Stagecoach (1939) – John Ford

The first recommendation from the Great Movies – 100 Years of Film is the 1939 John Ford/John Wayne classic, Stagecoach.

Wayne plays the Ringo Kid, and he and a number of fellow travellers including Dallas (Claire Trevor) and Lucy Mallory (Louise Platt), a drunk doctor Josiah Boone (Thomas Mitchell), and a dangerous gambler, Hatfield (John Carradine)find their cross country journey in peril when they learn that Geronimo is on the warpath.

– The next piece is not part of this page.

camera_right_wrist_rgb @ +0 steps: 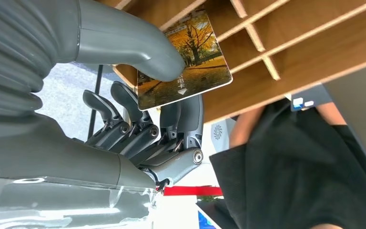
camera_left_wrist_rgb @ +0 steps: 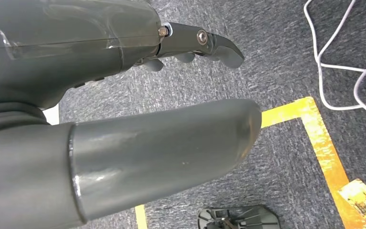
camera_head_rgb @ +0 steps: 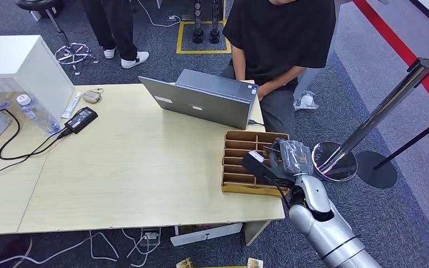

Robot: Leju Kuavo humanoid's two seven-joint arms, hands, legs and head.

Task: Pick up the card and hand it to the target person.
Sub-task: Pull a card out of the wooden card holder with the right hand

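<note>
In the right wrist view my right hand [camera_right_wrist_rgb: 138,109] pinches a card [camera_right_wrist_rgb: 190,57] printed with an autumn-tree picture between its thumb and fingers, close over the wooden slotted box [camera_right_wrist_rgb: 290,43]. Seen from the head, that right hand [camera_head_rgb: 282,159] hovers over the near right part of the cardboard-brown divided box [camera_head_rgb: 240,162] at the table's right edge. A person in a black shirt [camera_head_rgb: 282,33] sits behind an open laptop [camera_head_rgb: 209,100] across the table. My left hand [camera_left_wrist_rgb: 124,100] hangs over the carpet floor, fingers apart and holding nothing.
The table [camera_head_rgb: 134,167] also carries a black power adapter [camera_head_rgb: 81,119] with cable, a water bottle [camera_head_rgb: 36,113] and a white cabinet [camera_head_rgb: 17,67] at the left. A chrome stanchion post [camera_head_rgb: 380,117] stands right of the table. Another person's legs [camera_head_rgb: 114,28] stand at the back.
</note>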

Shot in black and white, the film is entertaining, though lacks the beauty (there are some nice location shots – but lack the power they would have in colour and cinema-scope) and scope of Ford’s later films. Instead the film focuses rater nicely on the characters, as they get to know one another, and debate the threat of the imminent attack by Geronimo.

The entire trip is overseen by the coach driver, Buck (iconic Andy Devine) who provides some light comedy relief, while shepherding his charges across dangerous lands.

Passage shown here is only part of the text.